◆ WHAT IS NEEDED
Within this material, state how many lines include the string "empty". Reply with the number only.

◆ GIVEN DATA
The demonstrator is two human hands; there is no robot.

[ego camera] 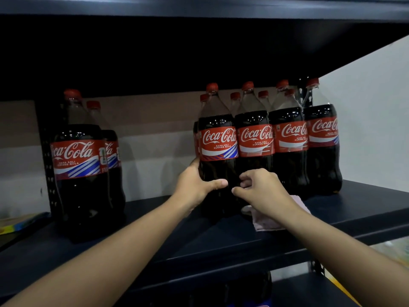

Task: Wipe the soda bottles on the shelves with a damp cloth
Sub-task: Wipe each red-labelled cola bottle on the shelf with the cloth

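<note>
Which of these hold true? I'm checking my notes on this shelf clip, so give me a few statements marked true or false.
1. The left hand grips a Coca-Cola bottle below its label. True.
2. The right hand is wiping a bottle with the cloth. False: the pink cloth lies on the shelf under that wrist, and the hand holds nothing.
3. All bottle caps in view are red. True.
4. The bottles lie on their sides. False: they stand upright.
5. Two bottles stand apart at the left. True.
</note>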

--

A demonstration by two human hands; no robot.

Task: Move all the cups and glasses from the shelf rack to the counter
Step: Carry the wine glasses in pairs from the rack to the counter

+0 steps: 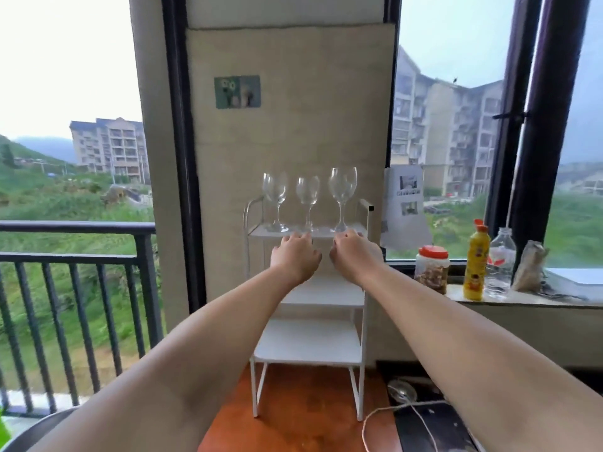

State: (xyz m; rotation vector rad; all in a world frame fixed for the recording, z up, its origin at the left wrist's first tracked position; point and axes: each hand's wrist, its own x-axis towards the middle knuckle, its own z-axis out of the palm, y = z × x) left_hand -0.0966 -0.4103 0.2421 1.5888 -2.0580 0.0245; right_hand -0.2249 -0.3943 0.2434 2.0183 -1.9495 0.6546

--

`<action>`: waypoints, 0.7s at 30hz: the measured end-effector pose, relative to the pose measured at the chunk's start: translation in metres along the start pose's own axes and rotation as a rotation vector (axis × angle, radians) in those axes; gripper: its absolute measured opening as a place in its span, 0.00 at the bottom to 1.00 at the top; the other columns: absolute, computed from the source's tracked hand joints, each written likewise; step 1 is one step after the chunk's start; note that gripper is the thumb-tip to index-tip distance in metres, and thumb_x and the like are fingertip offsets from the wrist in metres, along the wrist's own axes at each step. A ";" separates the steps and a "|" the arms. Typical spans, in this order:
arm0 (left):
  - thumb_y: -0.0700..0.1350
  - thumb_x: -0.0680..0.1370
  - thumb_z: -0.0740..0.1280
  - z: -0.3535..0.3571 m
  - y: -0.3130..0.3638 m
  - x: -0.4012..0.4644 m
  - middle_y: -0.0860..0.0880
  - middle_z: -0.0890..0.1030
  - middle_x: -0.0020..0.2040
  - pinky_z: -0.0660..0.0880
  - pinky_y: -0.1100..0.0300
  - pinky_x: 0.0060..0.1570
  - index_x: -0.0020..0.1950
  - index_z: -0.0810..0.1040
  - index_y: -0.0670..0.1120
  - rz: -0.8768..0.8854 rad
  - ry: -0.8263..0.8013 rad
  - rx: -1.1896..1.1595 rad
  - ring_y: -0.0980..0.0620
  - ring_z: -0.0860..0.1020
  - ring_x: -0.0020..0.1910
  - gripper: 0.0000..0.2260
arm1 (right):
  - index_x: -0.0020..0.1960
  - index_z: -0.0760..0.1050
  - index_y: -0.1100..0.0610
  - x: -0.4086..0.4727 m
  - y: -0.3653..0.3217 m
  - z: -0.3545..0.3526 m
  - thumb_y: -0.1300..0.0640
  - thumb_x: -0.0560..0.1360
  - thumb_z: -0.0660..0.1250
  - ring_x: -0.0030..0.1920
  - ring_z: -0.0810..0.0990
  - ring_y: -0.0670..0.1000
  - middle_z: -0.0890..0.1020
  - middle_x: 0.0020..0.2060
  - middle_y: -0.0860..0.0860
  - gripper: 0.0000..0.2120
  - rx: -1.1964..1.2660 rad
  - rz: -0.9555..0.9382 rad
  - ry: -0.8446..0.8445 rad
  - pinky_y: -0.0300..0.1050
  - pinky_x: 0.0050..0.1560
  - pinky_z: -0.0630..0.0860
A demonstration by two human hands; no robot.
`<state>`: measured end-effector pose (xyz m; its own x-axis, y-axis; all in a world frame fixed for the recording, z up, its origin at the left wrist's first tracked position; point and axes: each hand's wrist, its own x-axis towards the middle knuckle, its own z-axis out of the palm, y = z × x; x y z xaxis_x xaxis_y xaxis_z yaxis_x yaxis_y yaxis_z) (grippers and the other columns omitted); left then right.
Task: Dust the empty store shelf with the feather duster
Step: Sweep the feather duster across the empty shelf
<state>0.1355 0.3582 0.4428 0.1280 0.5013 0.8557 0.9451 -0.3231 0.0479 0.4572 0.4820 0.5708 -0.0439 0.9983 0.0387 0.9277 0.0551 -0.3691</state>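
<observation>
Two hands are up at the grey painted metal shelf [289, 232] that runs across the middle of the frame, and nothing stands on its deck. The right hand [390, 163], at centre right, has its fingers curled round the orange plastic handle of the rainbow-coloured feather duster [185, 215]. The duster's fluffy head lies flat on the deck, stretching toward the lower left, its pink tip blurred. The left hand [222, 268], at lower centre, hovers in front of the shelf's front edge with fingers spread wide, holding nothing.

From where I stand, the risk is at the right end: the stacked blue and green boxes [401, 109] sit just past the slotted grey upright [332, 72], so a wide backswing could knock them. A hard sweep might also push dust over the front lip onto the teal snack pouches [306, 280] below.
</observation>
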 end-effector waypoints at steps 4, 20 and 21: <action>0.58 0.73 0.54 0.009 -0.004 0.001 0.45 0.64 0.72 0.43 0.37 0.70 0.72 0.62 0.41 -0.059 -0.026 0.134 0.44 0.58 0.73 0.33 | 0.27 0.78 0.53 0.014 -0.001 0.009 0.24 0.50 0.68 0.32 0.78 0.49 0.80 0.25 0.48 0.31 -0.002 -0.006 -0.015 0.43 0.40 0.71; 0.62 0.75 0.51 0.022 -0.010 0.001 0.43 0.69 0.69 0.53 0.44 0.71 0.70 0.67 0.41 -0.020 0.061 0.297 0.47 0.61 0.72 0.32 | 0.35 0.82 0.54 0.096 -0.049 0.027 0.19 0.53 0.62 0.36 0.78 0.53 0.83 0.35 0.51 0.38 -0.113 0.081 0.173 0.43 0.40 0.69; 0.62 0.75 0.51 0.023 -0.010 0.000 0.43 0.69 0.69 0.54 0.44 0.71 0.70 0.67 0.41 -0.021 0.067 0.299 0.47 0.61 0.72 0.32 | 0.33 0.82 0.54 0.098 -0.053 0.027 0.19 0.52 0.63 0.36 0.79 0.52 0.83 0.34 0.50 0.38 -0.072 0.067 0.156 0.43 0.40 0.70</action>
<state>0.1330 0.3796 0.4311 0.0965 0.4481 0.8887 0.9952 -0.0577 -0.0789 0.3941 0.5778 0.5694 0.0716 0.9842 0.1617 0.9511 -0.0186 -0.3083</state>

◆ RESULT OF THIS TASK
2